TASK ITEM » Write the listing out once more, with every line exactly as it stands.

STORED DATA »
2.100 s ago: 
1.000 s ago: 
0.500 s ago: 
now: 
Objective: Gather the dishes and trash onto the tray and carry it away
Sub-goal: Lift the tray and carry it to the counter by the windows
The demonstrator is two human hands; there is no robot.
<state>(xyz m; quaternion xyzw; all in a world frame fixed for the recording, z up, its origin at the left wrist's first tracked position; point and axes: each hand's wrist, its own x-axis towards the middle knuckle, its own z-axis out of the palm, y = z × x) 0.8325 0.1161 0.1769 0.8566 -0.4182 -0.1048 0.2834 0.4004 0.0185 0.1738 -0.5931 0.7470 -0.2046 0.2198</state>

SOLUTION »
2.100 s ago: 
1.000 s ago: 
0.500 s ago: 
now: 
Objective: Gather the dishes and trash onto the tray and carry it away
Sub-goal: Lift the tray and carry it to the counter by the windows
The demonstrator is two human hands; there is no robot.
<state>(xyz m; quaternion xyzw; all in a world frame fixed for the recording, z up, its origin at the left wrist's first tracked position; point and axes: each hand's wrist, its own x-axis towards the middle knuckle, its own z-axis out of the palm, y = z × x) 0.8325 0.1161 0.1769 0.8566 -0.4182 -0.1048 0.2834 0.4004 0.0185 0.1738 -0.5931 0.7470 -0.2046 0.2198</state>

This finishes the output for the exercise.